In geometry, the order-8 hexagonal tiling is a regular tiling of the hyperbolic plane. It has Schläfli symbol of {6,8}.

Uniform constructions 
There are four uniform constructions of this tiling, three of them as constructed by mirror removal from the [8,6] kaleidoscope.
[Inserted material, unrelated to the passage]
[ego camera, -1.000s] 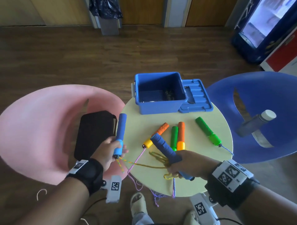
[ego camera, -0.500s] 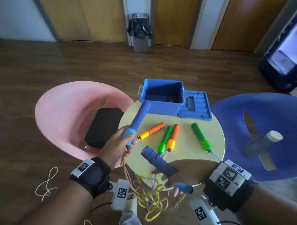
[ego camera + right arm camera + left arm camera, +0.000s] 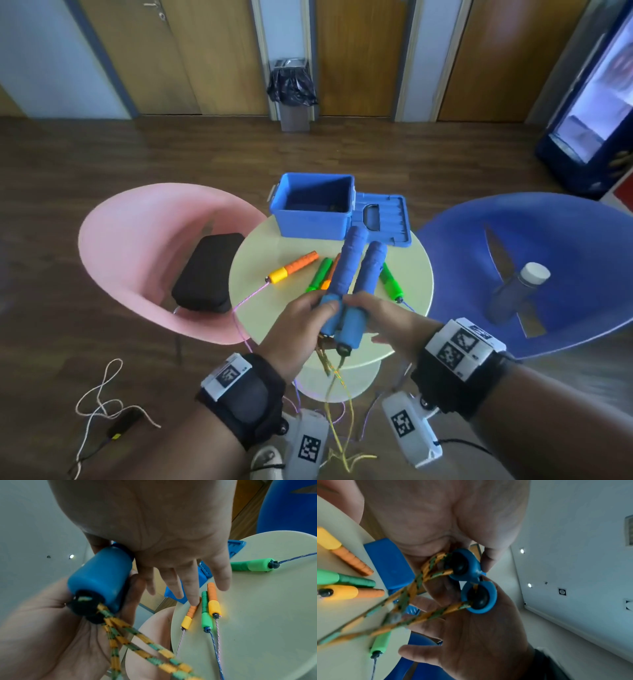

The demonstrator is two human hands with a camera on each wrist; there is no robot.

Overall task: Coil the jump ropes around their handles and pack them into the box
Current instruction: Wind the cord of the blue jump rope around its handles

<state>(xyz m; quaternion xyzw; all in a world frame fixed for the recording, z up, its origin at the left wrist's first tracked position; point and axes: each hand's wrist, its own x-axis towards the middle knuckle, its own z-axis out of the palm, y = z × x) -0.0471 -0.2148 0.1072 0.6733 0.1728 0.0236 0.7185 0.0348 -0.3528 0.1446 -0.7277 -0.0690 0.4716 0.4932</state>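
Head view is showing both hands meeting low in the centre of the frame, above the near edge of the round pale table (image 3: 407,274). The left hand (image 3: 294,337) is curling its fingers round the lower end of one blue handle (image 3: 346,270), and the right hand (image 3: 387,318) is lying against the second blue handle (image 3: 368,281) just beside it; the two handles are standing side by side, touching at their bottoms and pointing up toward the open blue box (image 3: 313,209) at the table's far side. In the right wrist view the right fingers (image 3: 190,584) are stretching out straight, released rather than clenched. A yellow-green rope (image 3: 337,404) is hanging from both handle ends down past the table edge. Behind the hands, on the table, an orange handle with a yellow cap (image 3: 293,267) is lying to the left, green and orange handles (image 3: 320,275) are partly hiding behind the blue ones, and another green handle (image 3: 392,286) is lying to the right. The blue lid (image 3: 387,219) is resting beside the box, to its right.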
Removing the mirror between the order 2 and 6 points, [6,8,1+], gives [(6,6,4)], (*664). Removing the mirror between the order 8 and 6 points, [6,1+,8], gives (*4232). Removing two mirrors as [6,8*], leaves remaining mirrors (*33333333).

Symmetry 
This tiling represents a hyperbolic kaleidoscope of 4 mirrors meeting as edges of a square, with eight squares around every vertex. This symmetry by orbifold notation is called (*444444) with 6 order-4 mirror intersections. In Coxeter notation can be represented as [8,6*], removing two of three mirrors (passing through the square center) in the [8,6] symmetry.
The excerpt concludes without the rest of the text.